Speculator es un con-individuo con una particularidad: no esconde su identidad; la propaga. Esta singularidad múltiple se hace efectiva gracias a su valor simbólico, pues se convierte en una máscara que facilita la subversión y reapropiación del código ideológico preestablecido en la especulación inmobiliaria. Luego, todos somos Speculator, pues su identidad refleja a todos y cada uno de los innumerables especuladores españoles, surgidos de una “democratización” del mercado inmobiliario que ha normalizado la especulación inmobiliaria hasta convertirla en una práctica asumida e incuestionable cuyo resultado es una sobrepoblación de especuladores imposible de detectar, y por tanto de atacar.

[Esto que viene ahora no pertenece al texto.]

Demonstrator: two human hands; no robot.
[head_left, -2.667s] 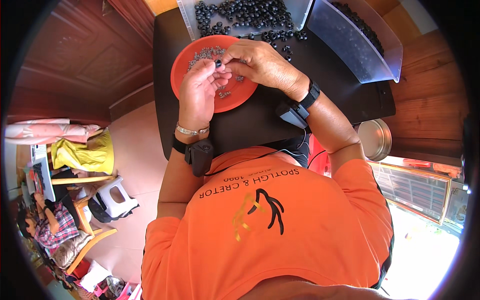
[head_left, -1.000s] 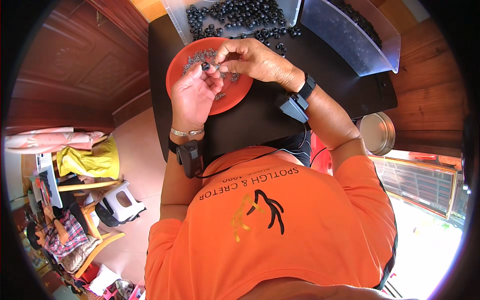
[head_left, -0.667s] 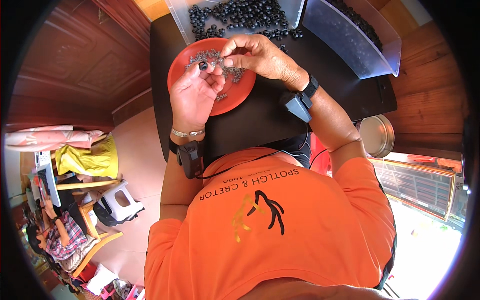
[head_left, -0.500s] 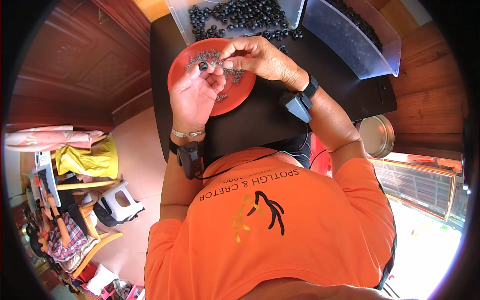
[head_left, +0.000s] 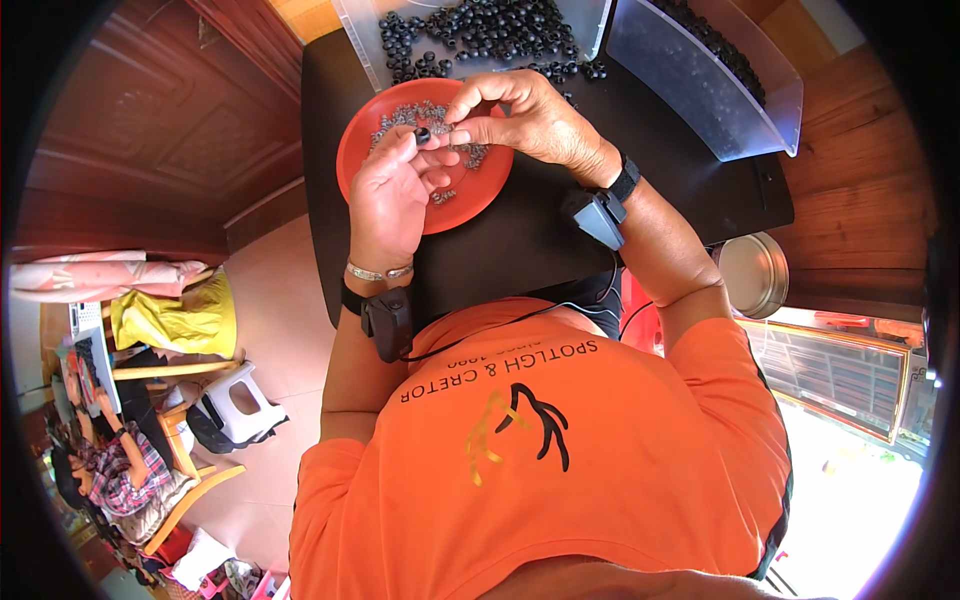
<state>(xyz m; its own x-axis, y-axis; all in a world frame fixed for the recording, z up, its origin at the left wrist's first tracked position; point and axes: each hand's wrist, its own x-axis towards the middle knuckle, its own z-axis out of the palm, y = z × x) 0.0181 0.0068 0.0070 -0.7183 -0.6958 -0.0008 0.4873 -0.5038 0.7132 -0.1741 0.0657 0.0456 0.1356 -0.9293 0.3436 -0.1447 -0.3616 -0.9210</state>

Ante este desenfreno, surge Speculator como una carcajada que brota de la misma simultaneidad y del mismo anonimato que el fenómeno especulador. Desde la informidad de lo múltiple, la parodia se extiende en todos y cada uno de nosotros, anónima e invisible. Es la única manera de atacar: mostrando lo grotesco de un enemigo que puede encarnarse en nosotros mismos.
Speculator develops the ideas of the previous project which dealt with the property market. Here TxP has created a fictitious character taken from the iconography of the most popular US comic, inspired in the Marvel and DC superheroes put up as moral role models for their readers, but this one constitutes an anti-hero whose personality is embodied in a fundamentally amoral activity – property speculation.
Thus Speculator subverts the classic Manichaean ‘good against evil’ theme of the comic with the ambiguity of its ideology, since his duty is to rouse consciences and reveal an uncomfortable truth – that we are all potential speculators as long as we own a property, however humble it might be.
Speculator is a ‘with-individual’ with a peculiarity: he does not hide his identity but propogates it. This multiple singularity is effective thanks to his symbolic value which becomes a mask facilitating subversion and reappropriation of the ideological code preestablished in property speculation. We are all, then, the Speculator; his identity reflects each and every one of the countless Spanish speculators who have emerged from a ‘democratization’ of the property market. This has normalized property speculation to the point of it being taken for granted as an acceptable practice, resulting in an overpopulation of speculators that cannot be detected, and therefore cannot be attacked.
Amidst this lack of control springs Speculator like a howl of laughter bursting forth from the same simultaneity and anonymity as the speculator phenomenon. From the uniformity of the multiple, the parody extends to each and every one of us, anonymous and invisble. It is the only form of attack – showing the hideousness of an enemy that can be personified in ourselves.